Gossamer Forum: General: Perl Programming: Re : Using HTML-TokeParser

Feb 6, 2003, 10:04 AM

rab54

Novice (8 posts)

Feb 6, 2003, 10:04 AM

Post #1 of 13

Shortcut

Re : Using HTML-TokeParser

Hi gurus,

I am trying to parse the following

Code:
<HTML> 
<HEAD> 
<TITLE>TEST</TITLE> 
<BODY>  

<!-- Begin Navbar Definition -->  
<table>  
<tr>  
<td>Some Data</td>  
</tr>  
</table>  
<!-- End Navbar Definition -->   


</BODY> 
</HTML>

I need to strip out the bit betwen the Navbar Definitions .....

I have tried using HTML TokeParser (and Simple) - I can get either ALL the document .... or just the actual comment lines (the two Navbars) but nothing in between ....
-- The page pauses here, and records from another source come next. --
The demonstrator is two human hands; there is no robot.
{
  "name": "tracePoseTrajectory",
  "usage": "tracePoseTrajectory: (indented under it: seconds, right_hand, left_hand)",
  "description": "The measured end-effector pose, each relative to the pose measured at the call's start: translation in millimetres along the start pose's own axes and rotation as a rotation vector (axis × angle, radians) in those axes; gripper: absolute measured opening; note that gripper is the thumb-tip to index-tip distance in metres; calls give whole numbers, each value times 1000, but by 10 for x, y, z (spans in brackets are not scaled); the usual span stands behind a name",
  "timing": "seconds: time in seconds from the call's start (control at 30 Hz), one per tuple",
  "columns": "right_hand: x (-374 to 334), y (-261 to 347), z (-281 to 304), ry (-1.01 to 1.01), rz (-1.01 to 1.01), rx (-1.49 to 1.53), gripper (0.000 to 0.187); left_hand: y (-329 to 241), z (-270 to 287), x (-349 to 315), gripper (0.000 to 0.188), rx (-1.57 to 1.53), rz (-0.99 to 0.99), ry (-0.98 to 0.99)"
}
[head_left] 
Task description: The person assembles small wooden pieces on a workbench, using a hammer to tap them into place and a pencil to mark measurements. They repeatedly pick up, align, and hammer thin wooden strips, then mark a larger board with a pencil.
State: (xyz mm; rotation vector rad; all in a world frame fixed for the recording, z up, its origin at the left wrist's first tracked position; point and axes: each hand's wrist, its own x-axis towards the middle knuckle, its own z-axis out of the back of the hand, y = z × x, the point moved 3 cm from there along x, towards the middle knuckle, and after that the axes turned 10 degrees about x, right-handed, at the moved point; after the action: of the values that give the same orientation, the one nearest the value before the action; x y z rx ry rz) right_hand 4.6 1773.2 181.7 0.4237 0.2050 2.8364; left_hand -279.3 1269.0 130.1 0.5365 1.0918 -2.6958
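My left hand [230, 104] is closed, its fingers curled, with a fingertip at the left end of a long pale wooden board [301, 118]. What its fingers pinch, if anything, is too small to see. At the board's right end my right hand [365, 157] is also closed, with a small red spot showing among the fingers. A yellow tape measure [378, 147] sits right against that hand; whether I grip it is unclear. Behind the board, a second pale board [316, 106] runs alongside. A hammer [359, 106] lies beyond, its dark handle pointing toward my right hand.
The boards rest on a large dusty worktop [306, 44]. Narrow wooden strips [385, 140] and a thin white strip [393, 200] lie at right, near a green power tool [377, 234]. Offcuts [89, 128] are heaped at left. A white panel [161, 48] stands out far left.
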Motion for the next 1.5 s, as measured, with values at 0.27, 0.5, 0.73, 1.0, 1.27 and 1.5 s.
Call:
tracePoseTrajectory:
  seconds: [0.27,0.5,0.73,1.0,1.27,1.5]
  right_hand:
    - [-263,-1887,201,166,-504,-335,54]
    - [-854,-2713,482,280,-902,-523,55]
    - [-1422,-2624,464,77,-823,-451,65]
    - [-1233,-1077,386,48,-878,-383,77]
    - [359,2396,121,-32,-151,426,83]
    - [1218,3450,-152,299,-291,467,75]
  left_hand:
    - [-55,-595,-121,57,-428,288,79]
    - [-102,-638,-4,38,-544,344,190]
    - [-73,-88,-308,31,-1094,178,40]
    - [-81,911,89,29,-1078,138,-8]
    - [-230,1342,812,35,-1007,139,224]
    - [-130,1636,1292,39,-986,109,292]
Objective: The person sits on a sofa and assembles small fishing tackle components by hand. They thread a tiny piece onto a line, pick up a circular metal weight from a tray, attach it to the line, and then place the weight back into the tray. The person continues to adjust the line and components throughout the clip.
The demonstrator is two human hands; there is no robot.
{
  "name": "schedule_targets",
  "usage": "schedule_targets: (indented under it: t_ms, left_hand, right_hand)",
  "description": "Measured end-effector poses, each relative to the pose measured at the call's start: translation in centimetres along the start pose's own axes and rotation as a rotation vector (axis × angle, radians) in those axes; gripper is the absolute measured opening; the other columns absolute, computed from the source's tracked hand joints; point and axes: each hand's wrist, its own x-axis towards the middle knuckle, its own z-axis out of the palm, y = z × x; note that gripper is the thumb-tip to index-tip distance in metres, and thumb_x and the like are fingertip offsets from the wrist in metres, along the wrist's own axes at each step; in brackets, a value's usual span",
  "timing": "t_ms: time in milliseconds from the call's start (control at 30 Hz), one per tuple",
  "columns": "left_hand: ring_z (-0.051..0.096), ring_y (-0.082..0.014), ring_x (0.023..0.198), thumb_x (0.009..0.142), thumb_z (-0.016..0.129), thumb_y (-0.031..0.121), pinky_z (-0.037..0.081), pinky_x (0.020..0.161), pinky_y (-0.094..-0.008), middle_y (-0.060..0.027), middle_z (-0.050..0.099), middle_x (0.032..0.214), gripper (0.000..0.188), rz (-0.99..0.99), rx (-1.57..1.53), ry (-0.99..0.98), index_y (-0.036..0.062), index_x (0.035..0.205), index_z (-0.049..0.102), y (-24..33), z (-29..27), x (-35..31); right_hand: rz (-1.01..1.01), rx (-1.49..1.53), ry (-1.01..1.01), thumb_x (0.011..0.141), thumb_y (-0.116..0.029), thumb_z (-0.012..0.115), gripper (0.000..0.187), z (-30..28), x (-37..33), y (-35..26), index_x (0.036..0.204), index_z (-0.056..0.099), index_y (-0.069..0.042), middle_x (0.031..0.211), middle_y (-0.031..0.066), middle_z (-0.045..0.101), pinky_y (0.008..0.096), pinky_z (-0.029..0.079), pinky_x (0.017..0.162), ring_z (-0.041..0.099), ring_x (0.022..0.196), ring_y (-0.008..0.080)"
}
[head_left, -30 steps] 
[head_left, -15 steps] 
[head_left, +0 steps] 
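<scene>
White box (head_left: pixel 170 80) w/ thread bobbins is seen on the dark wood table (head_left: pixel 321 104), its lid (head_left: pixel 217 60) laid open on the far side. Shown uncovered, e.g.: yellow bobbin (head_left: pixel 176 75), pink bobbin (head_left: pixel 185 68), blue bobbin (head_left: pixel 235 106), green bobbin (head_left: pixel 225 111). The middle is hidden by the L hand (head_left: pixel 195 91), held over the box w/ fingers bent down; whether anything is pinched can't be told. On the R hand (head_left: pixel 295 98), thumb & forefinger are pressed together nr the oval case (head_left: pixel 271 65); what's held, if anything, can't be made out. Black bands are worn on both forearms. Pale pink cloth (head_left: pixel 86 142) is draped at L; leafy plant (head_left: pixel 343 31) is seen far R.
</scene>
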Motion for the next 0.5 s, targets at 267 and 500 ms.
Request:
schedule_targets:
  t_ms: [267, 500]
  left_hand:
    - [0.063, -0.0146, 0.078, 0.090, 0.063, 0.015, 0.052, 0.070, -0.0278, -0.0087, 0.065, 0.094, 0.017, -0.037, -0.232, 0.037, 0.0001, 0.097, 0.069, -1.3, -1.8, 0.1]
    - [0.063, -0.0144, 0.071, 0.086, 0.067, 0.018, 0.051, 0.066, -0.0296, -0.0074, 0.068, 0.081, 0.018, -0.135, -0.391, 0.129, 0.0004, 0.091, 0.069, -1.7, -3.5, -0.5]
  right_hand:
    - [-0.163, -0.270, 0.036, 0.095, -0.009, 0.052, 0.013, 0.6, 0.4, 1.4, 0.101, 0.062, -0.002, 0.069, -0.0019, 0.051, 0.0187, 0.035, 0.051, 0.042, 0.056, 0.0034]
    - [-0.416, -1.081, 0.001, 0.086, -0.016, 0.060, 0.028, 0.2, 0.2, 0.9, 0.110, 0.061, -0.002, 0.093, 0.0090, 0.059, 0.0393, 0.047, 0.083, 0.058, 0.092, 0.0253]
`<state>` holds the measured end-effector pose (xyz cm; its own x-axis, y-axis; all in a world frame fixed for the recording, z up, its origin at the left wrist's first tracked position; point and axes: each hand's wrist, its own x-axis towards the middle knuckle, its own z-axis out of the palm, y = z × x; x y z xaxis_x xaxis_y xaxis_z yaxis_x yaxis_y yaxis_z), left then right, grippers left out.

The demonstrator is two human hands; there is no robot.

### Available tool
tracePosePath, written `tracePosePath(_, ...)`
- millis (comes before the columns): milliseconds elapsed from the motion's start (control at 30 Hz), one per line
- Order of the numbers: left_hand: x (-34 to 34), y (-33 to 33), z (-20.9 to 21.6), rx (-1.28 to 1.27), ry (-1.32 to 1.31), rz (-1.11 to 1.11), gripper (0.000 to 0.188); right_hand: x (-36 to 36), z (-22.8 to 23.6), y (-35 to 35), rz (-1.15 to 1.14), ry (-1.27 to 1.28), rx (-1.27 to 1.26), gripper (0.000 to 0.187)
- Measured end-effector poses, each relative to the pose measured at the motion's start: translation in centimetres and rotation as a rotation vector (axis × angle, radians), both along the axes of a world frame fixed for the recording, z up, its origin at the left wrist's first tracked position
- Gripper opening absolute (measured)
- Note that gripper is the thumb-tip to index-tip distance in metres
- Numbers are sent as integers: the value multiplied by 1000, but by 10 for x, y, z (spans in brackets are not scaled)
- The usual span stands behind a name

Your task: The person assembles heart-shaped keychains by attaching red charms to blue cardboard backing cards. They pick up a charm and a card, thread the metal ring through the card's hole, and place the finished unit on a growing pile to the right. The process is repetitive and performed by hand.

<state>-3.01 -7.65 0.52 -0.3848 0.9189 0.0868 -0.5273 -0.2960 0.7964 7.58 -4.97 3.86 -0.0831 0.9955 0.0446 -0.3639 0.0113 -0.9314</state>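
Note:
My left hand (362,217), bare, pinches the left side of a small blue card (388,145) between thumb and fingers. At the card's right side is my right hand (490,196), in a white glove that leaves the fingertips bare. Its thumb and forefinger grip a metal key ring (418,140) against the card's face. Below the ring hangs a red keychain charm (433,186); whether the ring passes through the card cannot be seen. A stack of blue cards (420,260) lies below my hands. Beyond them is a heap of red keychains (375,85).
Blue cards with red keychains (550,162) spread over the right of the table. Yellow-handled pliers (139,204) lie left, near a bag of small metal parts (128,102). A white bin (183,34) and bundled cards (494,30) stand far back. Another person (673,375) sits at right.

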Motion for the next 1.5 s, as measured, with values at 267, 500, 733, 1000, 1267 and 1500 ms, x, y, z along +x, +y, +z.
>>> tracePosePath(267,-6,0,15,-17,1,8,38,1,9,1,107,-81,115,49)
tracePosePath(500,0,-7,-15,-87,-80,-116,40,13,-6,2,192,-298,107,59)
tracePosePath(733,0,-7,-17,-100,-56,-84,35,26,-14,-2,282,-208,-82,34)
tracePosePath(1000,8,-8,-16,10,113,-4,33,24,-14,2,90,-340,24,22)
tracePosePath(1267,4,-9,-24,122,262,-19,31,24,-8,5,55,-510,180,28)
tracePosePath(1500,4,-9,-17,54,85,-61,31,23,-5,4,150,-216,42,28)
Can anyone help me please ....

TIA

Rab

Last edited by:

Wil: Feb 7, 2003, 8:08 AM

Feb 6, 2003, 10:10 AM

Paul

Veteran (19537 posts)

Feb 6, 2003, 10:10 AM

Post #2 of 13

Shortcut

Re: [rab54] Re : Using HTML-TokeParser In reply to

It thats all you need to do its probably just as simple to do it manually.

This code is assuming those are the only two comments you have in the code;

Code:
$html =~ s|<![^-]+->.+?<![^-]+->||s;

Feb 7, 2003, 9:59 AM

rab54

Novice (8 posts)

Feb 7, 2003, 9:59 AM

Post #3 of 13

Shortcut

Re: [Paul] Re : Using HTML-TokeParser In reply to

Thanks for your response .... does this mean I don't need HTML-TokeParser module ?

If so how do I get the file assigned to a scalar ?

If I put it in an array and do a foreach over it ,and then do the regex I just get the filename back !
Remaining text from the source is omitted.